What is expected –
The full listing, returned exactly and free of pictures, is the expected answer.

*** Data provided Section Begins ***

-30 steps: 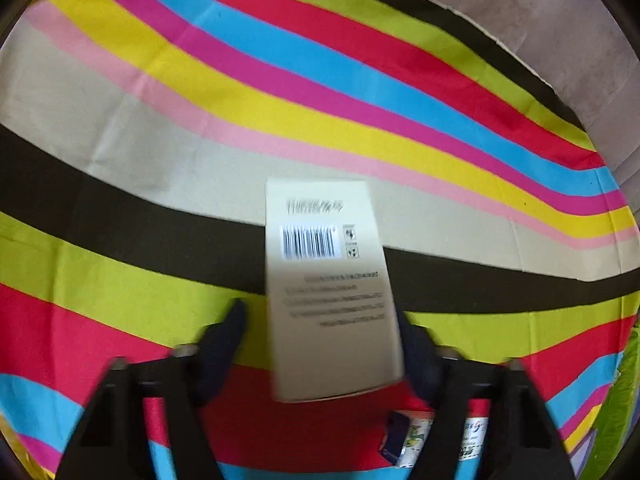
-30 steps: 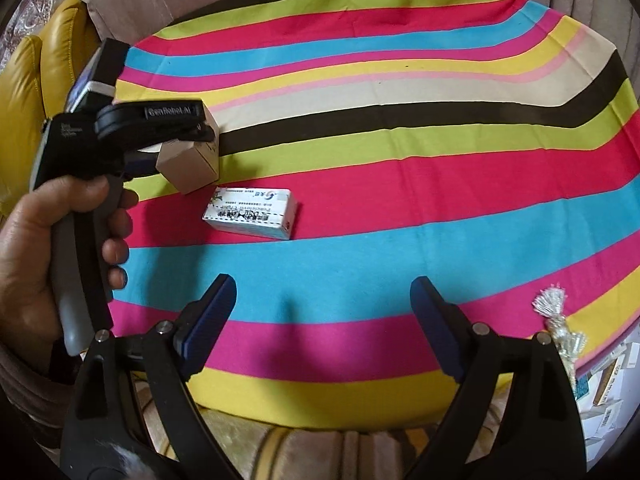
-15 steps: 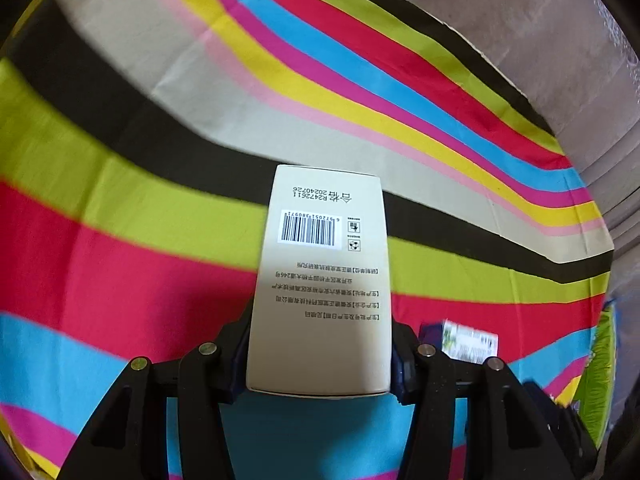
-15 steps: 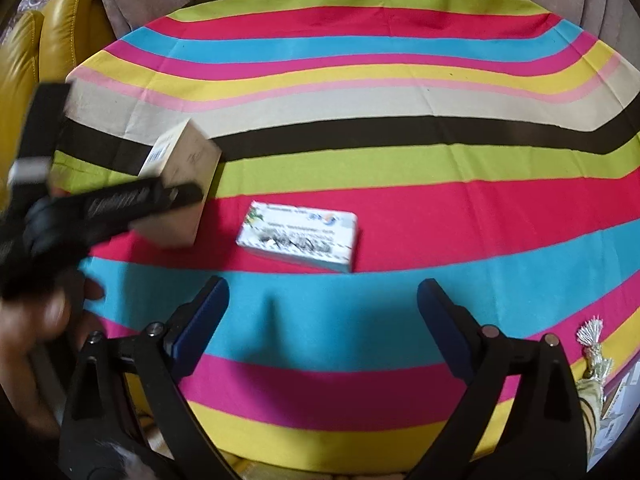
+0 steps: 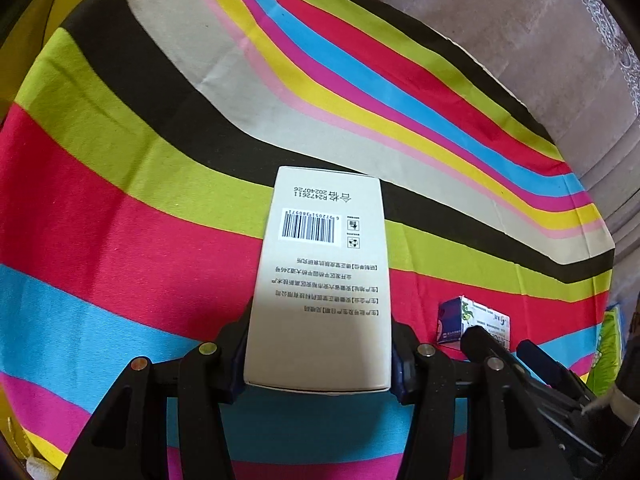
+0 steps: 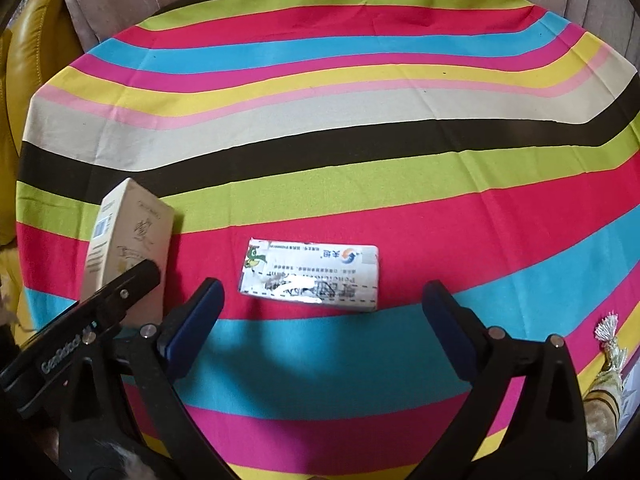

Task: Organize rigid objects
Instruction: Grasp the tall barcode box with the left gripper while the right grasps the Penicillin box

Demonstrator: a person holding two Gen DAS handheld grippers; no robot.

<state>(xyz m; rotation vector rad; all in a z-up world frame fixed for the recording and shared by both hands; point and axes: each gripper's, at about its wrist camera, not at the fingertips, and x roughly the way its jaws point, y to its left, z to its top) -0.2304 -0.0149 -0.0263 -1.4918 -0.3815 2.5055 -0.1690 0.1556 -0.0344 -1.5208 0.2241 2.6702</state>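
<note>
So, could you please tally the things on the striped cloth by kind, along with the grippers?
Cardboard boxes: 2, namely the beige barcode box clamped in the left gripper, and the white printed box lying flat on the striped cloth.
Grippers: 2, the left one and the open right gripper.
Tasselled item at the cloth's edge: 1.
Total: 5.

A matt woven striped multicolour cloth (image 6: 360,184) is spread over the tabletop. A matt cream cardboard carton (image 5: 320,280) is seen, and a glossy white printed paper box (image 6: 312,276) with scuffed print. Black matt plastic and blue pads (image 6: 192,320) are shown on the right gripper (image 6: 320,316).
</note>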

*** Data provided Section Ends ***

Solution –
-30 steps: 
-30 steps: 
-15 steps: 
-15 steps: 
+0 steps: 
+0 steps: 

Task: Organize rigid objects
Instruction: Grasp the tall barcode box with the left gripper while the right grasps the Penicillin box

Demonstrator: a person holding two Gen DAS handheld grippers; no robot.

<state>(xyz m; rotation vector rad; all in a z-up world frame fixed for the recording and shared by both hands; point and axes: each gripper's, at about its wrist camera, not at the fingertips, and x roughly the way its jaws point, y to its left, z to its top) -0.2304 -0.0149 -0.0263 -1.4918 -0.3815 2.5055 -0.1690 0.1556 -0.0344 -1.5208 0.2241 2.6702</state>
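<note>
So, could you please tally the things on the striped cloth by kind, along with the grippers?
Cardboard boxes: 2, namely the beige barcode box clamped in the left gripper, and the white printed box lying flat on the striped cloth.
Grippers: 2, the left one and the open right gripper.
Tasselled item at the cloth's edge: 1.
Total: 5.

A matt woven striped multicolour cloth (image 6: 360,184) is spread over the tabletop. A matt cream cardboard carton (image 5: 320,280) is seen, and a glossy white printed paper box (image 6: 312,276) with scuffed print. Black matt plastic and blue pads (image 6: 192,320) are shown on the right gripper (image 6: 320,316).
</note>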

The exercise requires no further work.